■ What the task requires ■
From the material below, set down exactly the lines that run from the one containing "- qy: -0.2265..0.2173" to the one containing "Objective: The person", minus the pictures.
= = = = = = =
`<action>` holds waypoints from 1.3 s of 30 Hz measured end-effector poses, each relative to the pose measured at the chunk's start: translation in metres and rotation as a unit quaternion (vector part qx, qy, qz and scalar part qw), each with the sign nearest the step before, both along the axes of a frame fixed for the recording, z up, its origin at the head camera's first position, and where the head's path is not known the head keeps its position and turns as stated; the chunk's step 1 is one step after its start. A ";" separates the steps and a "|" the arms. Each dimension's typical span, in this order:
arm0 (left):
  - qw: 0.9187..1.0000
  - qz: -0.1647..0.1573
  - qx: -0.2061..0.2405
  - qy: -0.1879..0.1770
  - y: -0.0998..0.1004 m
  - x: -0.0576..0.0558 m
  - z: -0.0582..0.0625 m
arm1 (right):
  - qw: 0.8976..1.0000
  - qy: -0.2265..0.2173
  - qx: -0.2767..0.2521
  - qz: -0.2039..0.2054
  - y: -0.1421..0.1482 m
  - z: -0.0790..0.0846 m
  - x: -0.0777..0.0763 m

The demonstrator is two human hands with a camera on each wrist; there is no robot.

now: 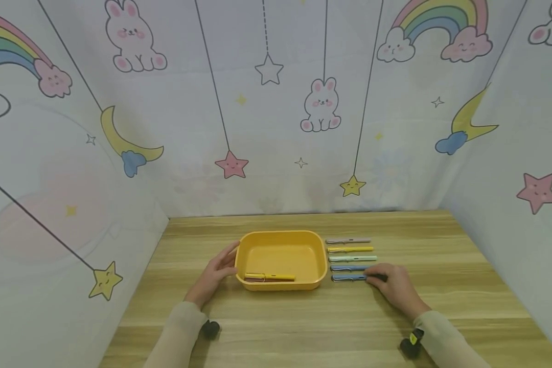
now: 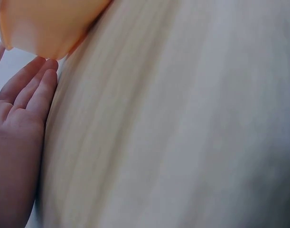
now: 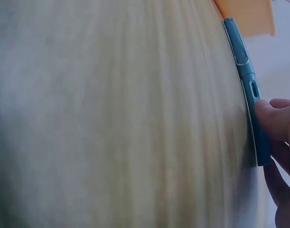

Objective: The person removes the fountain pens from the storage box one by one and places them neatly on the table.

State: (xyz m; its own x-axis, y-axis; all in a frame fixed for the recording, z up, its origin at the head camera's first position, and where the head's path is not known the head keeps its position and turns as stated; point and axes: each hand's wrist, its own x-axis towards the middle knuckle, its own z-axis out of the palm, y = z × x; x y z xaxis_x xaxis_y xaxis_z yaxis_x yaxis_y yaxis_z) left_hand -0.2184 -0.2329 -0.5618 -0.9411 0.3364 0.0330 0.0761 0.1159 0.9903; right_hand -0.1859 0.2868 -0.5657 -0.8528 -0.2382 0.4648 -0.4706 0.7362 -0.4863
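My right hand [image 1: 396, 287] pinches the barrel of the nearest blue fountain pen [image 1: 348, 278], with the thumb on the near side in the right wrist view. That capped pen [image 3: 251, 90] lies along the table, its clip end toward the yellow tray [image 1: 280, 255]. Fairly straight fingers of my left hand [image 1: 218, 271] touch the tray's left side; in the left wrist view, fingertips meet the tray wall [image 2: 45, 33]. Inside the tray, by the front wall, lie a yellow pen [image 1: 278, 277] and a darker pen [image 1: 255, 280], partly hidden.
Behind the pinched pen lie another blue pen [image 1: 349, 268], a mint pen [image 1: 352, 259], a yellow pen [image 1: 350, 249] and a pale pink pen [image 1: 348, 240], in a row right of the tray. Printed fabric walls [image 1: 276, 194] surround the wooden table [image 1: 294, 327] at back and sides.
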 end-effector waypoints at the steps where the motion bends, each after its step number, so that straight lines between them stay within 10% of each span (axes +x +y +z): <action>1: 1.000 0.000 0.000 0.001 0.000 0.000 0.000 | 1.000 -0.002 -0.002 -0.004 0.000 0.001 0.000; 21: 1.000 0.003 -0.004 0.006 0.001 -0.001 -0.003 | 0.981 -0.162 -0.110 -0.010 -0.021 0.039 -0.010; 39: 1.000 -0.001 -0.010 0.015 0.000 -0.003 -0.003 | 0.970 -0.128 -0.188 0.089 -0.084 0.058 -0.032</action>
State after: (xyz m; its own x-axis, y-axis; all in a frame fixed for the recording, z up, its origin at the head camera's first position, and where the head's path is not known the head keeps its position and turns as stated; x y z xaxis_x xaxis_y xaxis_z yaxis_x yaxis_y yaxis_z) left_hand -0.2211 -0.2332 -0.5651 -0.9394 0.3385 0.0546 0.1064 0.1364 0.9849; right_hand -0.2176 0.2025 -0.5072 -0.9125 -0.2466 0.3263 -0.4028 0.4033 -0.8217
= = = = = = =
■ Answer below ■
  - qy: -0.2265..0.2173
  - qx: -0.2767..0.2521
  - qz: -0.2039..0.2054
  - y: -0.1421..0.1482 m
  - z: -0.0790..0.0846 m
  - x: -0.0777..0.0763 m

The demonstrator is two human hands with a camera on each wrist; there is no robot.

now: 
now: 
now: 

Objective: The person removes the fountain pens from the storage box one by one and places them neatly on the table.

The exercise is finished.